BEGIN Stored data

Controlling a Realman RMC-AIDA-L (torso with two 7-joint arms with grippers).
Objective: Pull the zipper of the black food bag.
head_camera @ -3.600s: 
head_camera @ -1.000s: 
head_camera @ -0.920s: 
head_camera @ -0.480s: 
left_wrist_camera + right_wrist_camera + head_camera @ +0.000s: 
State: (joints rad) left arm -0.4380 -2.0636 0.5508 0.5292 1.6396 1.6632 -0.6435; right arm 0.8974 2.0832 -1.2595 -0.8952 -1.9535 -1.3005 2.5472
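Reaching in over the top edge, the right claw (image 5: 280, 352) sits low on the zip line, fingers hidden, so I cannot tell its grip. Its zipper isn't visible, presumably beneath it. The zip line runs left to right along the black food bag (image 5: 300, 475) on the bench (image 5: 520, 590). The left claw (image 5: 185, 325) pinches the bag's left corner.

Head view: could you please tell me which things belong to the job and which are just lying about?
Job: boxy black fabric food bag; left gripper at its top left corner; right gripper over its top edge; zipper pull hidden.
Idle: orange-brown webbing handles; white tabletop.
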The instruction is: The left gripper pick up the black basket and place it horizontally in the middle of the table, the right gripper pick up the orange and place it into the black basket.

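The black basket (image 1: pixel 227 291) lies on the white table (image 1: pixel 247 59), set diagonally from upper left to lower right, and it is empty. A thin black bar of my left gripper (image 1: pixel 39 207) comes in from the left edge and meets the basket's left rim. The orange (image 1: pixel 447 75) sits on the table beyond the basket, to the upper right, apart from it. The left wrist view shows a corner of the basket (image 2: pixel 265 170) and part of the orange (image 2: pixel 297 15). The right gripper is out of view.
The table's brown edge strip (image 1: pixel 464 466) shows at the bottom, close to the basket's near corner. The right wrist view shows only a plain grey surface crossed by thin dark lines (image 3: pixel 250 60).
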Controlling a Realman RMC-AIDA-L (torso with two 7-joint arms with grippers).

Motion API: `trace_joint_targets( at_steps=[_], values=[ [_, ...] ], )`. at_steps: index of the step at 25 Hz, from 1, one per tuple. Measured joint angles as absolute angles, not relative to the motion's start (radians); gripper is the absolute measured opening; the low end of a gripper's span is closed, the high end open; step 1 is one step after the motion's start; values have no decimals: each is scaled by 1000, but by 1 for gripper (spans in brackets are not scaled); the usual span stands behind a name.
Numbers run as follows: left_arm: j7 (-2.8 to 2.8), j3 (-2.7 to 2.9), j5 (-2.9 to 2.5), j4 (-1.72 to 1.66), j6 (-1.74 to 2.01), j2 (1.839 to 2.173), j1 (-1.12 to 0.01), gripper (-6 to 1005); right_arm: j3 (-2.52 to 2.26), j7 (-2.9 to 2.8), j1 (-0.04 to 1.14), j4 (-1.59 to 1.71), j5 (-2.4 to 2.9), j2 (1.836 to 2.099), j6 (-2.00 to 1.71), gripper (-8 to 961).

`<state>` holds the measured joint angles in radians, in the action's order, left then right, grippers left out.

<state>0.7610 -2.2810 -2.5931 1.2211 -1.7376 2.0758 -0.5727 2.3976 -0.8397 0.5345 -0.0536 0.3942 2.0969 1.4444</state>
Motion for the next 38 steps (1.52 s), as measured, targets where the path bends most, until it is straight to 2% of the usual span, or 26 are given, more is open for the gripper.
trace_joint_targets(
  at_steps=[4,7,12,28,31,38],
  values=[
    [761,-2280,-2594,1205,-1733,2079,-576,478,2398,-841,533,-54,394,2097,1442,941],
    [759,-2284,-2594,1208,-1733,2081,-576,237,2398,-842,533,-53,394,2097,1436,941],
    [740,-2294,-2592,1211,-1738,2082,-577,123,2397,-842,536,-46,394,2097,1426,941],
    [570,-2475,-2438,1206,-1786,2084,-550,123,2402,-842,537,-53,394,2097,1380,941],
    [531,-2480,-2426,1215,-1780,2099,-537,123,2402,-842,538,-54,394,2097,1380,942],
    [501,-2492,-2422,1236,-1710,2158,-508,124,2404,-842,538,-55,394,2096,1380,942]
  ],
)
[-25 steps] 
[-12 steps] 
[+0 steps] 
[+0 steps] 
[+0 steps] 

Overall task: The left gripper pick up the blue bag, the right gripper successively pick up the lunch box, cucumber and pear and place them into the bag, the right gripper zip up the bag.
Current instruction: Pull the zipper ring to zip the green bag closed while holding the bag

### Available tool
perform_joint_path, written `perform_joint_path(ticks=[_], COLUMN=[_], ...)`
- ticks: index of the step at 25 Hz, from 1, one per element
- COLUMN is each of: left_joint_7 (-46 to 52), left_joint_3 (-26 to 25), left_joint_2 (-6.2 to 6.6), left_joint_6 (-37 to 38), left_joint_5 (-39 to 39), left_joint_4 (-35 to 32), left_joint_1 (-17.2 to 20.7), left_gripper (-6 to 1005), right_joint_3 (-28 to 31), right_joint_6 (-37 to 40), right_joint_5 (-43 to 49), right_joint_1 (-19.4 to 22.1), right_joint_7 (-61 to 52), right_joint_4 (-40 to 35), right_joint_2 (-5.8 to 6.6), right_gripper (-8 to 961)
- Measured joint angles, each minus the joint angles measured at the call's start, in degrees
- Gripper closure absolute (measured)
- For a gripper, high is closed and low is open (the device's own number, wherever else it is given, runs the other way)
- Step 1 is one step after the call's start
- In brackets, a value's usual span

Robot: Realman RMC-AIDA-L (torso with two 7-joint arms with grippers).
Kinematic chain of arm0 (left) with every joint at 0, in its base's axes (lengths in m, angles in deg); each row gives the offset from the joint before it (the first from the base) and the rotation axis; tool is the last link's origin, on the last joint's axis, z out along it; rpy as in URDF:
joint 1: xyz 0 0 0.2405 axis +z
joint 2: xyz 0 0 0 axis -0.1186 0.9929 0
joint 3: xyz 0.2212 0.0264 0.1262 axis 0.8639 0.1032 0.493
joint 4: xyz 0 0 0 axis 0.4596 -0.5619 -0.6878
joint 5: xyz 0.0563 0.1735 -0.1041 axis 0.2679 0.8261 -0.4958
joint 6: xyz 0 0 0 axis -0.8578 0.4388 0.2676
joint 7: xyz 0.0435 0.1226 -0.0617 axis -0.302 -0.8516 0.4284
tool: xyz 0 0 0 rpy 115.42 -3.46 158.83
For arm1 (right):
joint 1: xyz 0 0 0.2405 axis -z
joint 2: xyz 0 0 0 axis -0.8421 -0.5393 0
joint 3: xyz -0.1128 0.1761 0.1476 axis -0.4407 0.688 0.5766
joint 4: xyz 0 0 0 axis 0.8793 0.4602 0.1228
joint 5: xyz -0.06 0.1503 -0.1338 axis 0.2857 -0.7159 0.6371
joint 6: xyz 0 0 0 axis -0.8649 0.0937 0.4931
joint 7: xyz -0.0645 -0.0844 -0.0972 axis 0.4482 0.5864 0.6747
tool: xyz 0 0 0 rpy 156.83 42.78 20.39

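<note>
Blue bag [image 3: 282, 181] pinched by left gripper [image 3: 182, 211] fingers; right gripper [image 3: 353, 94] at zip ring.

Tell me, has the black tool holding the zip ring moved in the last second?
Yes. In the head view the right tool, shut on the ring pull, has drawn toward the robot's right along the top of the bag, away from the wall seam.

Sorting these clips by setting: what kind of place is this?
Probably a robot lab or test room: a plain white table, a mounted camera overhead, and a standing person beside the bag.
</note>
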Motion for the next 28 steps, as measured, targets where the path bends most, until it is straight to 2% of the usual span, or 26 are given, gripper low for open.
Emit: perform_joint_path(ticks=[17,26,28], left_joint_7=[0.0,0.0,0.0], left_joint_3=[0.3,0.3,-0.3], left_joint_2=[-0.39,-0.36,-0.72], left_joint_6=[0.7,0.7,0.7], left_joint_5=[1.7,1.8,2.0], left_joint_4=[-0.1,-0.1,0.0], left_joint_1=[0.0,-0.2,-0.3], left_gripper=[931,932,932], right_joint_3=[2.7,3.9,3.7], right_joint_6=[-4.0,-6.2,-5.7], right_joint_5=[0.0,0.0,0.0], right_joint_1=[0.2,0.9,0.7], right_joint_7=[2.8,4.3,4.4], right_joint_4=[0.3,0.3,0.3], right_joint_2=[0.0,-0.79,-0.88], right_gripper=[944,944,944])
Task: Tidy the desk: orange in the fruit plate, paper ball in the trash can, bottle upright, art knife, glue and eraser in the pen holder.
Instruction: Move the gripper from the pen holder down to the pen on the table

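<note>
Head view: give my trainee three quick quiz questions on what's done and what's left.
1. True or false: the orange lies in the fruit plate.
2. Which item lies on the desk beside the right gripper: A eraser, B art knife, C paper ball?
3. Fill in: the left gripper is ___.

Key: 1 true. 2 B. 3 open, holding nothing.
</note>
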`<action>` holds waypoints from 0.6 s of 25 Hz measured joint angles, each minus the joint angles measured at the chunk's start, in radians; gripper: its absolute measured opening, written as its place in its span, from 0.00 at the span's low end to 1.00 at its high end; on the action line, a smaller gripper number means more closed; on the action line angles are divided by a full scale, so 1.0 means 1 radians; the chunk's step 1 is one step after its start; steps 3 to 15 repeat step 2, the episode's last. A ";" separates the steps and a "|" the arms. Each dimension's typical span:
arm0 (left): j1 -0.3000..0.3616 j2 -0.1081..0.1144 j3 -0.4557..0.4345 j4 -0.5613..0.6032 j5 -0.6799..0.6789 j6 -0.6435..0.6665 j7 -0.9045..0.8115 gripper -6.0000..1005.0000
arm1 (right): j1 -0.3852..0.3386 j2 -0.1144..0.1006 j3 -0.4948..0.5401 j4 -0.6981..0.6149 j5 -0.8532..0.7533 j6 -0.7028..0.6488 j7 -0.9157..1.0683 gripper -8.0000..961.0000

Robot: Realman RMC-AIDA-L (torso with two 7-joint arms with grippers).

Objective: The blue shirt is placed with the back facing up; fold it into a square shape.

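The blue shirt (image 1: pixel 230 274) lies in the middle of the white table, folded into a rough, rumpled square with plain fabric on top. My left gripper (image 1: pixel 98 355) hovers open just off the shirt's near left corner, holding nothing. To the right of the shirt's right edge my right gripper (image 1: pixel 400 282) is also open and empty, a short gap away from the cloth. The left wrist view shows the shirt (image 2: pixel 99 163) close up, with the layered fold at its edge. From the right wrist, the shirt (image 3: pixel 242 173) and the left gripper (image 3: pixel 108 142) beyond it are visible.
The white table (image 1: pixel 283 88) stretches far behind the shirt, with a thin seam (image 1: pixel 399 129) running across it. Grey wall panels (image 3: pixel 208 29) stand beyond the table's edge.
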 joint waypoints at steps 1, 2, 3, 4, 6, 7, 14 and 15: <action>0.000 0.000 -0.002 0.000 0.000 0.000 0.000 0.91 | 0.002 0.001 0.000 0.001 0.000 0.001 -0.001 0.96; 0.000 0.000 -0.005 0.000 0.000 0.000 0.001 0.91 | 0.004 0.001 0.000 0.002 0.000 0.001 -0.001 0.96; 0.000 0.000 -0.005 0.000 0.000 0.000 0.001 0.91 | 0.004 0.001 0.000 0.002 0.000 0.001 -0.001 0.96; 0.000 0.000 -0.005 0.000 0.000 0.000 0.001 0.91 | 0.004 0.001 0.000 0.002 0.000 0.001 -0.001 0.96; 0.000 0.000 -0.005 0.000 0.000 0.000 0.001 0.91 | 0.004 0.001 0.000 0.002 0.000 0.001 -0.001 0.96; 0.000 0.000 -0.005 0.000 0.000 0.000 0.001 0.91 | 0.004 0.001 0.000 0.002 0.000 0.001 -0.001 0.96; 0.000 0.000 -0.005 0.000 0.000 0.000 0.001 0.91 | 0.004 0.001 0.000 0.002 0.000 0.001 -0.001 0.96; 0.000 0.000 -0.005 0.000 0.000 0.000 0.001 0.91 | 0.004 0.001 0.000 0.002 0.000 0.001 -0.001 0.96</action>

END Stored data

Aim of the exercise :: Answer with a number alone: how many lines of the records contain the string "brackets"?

Answer below :: 2